The Georgia legislature passes a crucial school choice bill and works to give parents more rights to their children’s education.
Georgia currently ranks #26 when it comes Pre-K to 12th grade education. However, state lawmakers are working to improve education for students in the state through school choice and giving parents better access to their children’s education.
The legislature recently passed Senate Bill 233 the Georgia Promise Scholarship Act, which will provide education savings accounts for students at the lowest 25 percent of performing schools in the state. The House of Representatives passed the bill with an amendment to increase funding from $6000 to $6500, then the Senate had to vote for the changes.
Patty Marie Stinson was the only Democrat who voted for the bill. In 2023, one Democrat, Mesha Mainor, voted for the bill, but she has since become a Republican.

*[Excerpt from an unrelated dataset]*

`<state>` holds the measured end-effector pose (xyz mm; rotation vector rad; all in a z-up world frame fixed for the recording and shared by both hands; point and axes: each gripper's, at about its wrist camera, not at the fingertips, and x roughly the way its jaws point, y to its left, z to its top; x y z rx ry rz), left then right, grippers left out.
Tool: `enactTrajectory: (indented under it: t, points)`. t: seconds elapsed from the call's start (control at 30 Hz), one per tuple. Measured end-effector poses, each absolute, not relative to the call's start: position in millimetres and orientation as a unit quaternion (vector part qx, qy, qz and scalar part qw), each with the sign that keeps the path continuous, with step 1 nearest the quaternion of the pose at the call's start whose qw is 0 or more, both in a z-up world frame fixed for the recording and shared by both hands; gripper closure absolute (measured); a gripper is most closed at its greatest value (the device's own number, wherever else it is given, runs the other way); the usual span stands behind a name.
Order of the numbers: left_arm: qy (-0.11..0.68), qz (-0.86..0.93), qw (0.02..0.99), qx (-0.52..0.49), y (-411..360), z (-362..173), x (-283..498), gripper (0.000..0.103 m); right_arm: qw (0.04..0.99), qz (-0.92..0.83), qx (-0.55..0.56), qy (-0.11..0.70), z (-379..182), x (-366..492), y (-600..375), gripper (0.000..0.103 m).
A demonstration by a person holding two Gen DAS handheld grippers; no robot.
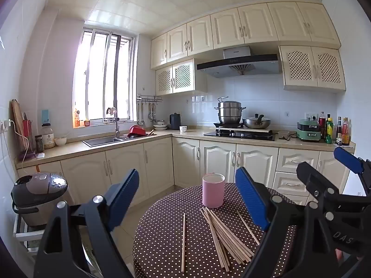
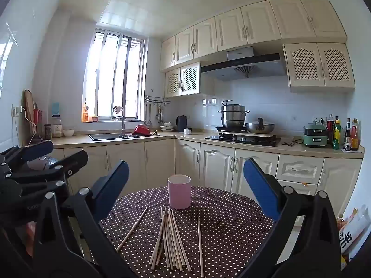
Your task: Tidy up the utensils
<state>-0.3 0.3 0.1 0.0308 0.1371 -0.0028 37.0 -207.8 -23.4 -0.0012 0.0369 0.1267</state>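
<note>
A pink cylindrical cup [image 1: 213,190] [image 2: 179,191] stands upright near the far side of a round table with a brown polka-dot cloth [image 1: 162,236] [image 2: 227,227]. In front of the cup lies a loose pile of several wooden chopsticks [image 1: 226,236] [image 2: 170,238]. Single sticks lie apart on either side of the pile [image 1: 183,243] [image 2: 199,245]. My left gripper [image 1: 187,199] hovers open above the table's near edge with nothing between its blue pads. My right gripper [image 2: 185,190] is also wide open and empty, level with the cup. Each gripper shows at the side of the other's view.
Behind the table runs an L-shaped kitchen counter [image 1: 185,135] with a sink [image 1: 102,140], a stove with pots [image 1: 241,125] and bottles [image 1: 343,132]. A rice cooker [image 1: 38,194] sits on a rack left of the table. Bags [image 2: 352,231] stand on the floor at right.
</note>
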Motion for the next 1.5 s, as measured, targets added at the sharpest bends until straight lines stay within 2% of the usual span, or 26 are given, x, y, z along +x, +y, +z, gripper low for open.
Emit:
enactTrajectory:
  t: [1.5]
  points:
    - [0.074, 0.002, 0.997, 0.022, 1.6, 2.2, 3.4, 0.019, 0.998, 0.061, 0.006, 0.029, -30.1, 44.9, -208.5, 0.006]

It initially passed the Senate in 2023 before it failed in the House, and it was voted to be reconsidered in 2024, according to the legislature’s website.
In 2023, 16 House Republicans joined Democrats in voting against the bill, which effectively killed it. However, in 2024, seven Republicans and one Democrat changed their stance and voted in favor of the Georgia Promise Scholarship Act.
The school choice legislation was originally introduced back in 2022, but it did not get voted on in the legislature.
The bill now heads to the desk of Gov. Brian Kemp, who said “there are no more next years” when it comes to passing school choice in Georgia.
In addition to school choice, the legislature also read parental rights legislation, SB 88 Parents and Children Protection Act last month, and it passed the Senate Education and Youth Committee in a 6-3 party line vote, according to the Georgia Recorder.
Schools would not be allowed to implement curriculum related to “issues of gender identity, queer theory, gender ideology or gender transition.” The legislation would also prohibit schools from accepting any changes to a student’s record based on a change in a child’s gender identity without consent from the child’s parents.
Parents have shown increasing concern that schools are focusing on indoctrinating students instead of teaching them.
However, some conservatives have shown concern over the legislation as it also attempts to regulate what private schools teach.
Will Butcher, who is the Will Skillman Senior Research Fellow in Education Policy at The Heritage Foundation argued that parents and voters “should be wary of state lawmakers looking to enact additional regulations” to private schools.
“It is also true, though, that this issue of teaching young children especially the idea that someone can ‘choose their gender’ is of great concern,” he continued.
Even the Georgia conservative Christian organization Frontline Policy opposed the bill.
“The problem with SB 88 is it will in fact gut fundamental parental rights protections that Georgia has already put into law that we worked on in 2022,” Taylor Hawkins, the organization’s director of advocacy said.
He said it also “provides more requirements for private schools than it does for public schools. So it’s a situation where we support the intent of the bill, but the effect on parental rights and the effect on private schools is something that Frontline cannot align with.”
With the mid-ranged education ranking for Georgia, the state will continue to introduce measures to improve learning for all students and ensure parents know what their children are learning in schools.